Salute 26 Novembre 2025 11:34

La fama accorcia la vita dei cantanti

Essere una star della musica può accorciare la vita. Uno studio pubblicato sul Journal of Epidemiology & Community Health mostra che i cantanti famosi hanno un rischio di mortalità superiore del 33% 

di Valentina Arcovio
La fama accorcia la vita dei cantanti

Essere una star della musica può accorciare la vita di diversi anni. Uno studio pubblicato sul Journal of Epidemiology & Community Health e condotto da Johanna Hepp, Christoph Heine, Melanie Schliebener e Michael Dufner dell’Università di Witten/Herdecke (Germania) mostra che i cantanti famosi in Europa, Regno Unito e Nord America hanno un rischio di mortalità superiore del 33 per cento rispetto ai colleghi meno noti, con una sopravvivenza media di circa 75 anni contro quasi 80. L’analisi ha coinvolto 648 cantanti attivi tra il 1950 e il 1990 e suggerisce che la fama comporti un rischio aggiuntivo oltre ai fattori professionali legati al lavoro musicale.

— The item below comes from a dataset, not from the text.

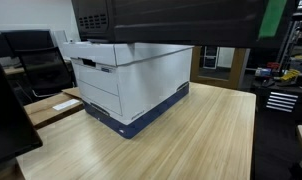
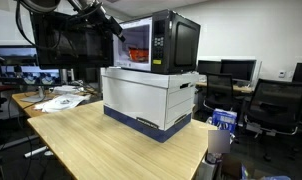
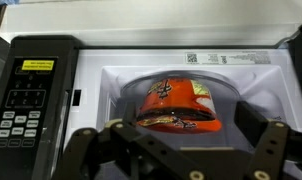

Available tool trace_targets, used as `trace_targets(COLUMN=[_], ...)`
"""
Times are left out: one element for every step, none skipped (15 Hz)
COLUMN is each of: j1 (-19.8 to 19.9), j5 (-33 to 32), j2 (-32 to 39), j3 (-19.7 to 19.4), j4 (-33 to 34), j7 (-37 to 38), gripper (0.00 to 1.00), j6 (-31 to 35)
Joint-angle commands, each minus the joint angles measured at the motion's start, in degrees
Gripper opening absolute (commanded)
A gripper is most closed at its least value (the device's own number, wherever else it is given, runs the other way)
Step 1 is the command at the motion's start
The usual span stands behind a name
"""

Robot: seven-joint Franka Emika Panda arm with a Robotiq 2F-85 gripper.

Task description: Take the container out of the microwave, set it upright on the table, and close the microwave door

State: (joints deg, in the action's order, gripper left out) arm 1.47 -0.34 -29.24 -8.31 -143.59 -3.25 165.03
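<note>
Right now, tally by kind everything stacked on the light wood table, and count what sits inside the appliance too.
Cardboard file box: 1
Microwave: 1
Container, inside the open microwave: 1
Total: 3

An exterior view sits low and close at the large light wood-grain table (image 1: 206, 135). It looks along the tabletop at a corner of the white-and-blue cardboard file box (image 1: 131, 85). The large black boxy microwave (image 1: 171, 20) above is cropped by the top edge, so this camera probably stands below its height. An exterior view stands further back, off another corner of the table (image 2: 101, 140), and takes in the whole box (image 2: 151, 100) and microwave (image 2: 176, 40). Both exterior views share table, box and microwave. The wrist view faces straight into the microwave (image 3: 191, 62) cavity from close by, with the gripper (image 3: 176, 150) along its bottom edge.
</note>
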Motion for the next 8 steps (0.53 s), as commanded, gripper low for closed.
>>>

Differenze di mortalità tra i cantanti famosi e quelli meno noti

Nello studio i ricercatori hanno selezionato 324 cantanti famosi dalla lista “Top 2000 Artists of All Time” e hanno abbinato loro per anno di nascita, genere, nazionalità, etnia, genere musicale e ruolo sul palco 324 artisti meno noti, tramite ricerche su discogs.com e fonti biografiche pubbliche. In questo modo è stato possibile controllare le variabili professionali e demografiche che avrebbero potuto spiegare la differenza di mortalità osservata in studi precedenti, attribuendola esclusivamente al successo mediatico. Le curve di sopravvivenza mostrano che la divergenza tra i due gruppi inizia a emergere circa vent’anni dopo l’avvio della carriera, con i primi decessi più precoci tra gli artisti celebri.

L’analisi di regressione di Cox conferma l’associazione, indicando che i cantanti famosi hanno una probabilità di morte maggiore del 33 per cento rispetto ai colleghi meno conosciuti. Il ruolo solista risulta inoltre associato a un rischio più elevato rispetto alla partecipazione a una band, con una riduzione del rischio del 26 per cento tra chi si esibisce in gruppo, suggerendo un possibile effetto protettivo legato al supporto sociale.

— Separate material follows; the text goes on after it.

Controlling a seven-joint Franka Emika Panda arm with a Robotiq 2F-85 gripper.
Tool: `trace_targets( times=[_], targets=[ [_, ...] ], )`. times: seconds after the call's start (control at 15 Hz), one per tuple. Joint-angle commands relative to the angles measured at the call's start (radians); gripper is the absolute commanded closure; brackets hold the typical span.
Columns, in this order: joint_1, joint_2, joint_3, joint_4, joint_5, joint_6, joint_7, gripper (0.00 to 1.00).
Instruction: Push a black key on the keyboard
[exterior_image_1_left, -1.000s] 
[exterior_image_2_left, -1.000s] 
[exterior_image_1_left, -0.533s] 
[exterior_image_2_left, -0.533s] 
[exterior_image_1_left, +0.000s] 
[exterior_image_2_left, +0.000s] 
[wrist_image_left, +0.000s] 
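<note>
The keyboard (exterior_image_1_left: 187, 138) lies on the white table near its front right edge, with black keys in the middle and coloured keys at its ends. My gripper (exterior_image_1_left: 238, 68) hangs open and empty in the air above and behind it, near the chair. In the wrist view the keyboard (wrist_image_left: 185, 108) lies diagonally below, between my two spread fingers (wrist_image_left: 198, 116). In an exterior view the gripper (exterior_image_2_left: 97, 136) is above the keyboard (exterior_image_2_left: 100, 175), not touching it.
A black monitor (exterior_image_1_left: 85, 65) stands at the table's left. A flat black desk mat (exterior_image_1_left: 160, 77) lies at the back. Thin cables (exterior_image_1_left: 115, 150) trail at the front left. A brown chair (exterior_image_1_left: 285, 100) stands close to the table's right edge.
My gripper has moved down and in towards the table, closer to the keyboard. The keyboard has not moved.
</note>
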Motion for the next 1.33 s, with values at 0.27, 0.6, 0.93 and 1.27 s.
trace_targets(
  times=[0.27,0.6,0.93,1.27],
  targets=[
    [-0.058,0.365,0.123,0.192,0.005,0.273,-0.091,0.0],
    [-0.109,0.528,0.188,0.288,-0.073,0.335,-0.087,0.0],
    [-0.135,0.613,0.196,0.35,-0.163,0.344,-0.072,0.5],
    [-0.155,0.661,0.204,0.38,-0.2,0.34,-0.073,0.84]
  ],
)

Pressione pubblica e perdita della privacy tra i fattori di rischio

Il rischio appare legato al periodo successivo al raggiungimento della fama e non a differenze preesistenti, come indicato dall’analisi esplorativa che tratta la celebrità come esposizione variabile nel tempo. I ricercatori ipotizzano che fattori come pressione pubblica, perdita di privacy, isolamento e maggiore esposizione a stili di vita dannosi possano contribuire ad aumentare la vulnerabilità dei cantanti più noti. Gli autori sottolineano che il risultato è comparabile a rischi sanitari riconosciuti, come il fumo occasionale, e che gli effetti della fama sembrano superare i vantaggi associati allo status socioeconomico elevato. Secondo gli autori, saranno necessari ulteriori studi per comprendere i meccanismi causali e verificare se il fenomeno riguarda anche altre categorie come attori e sportivi e in contesti culturali diversi da Europa e Nord America.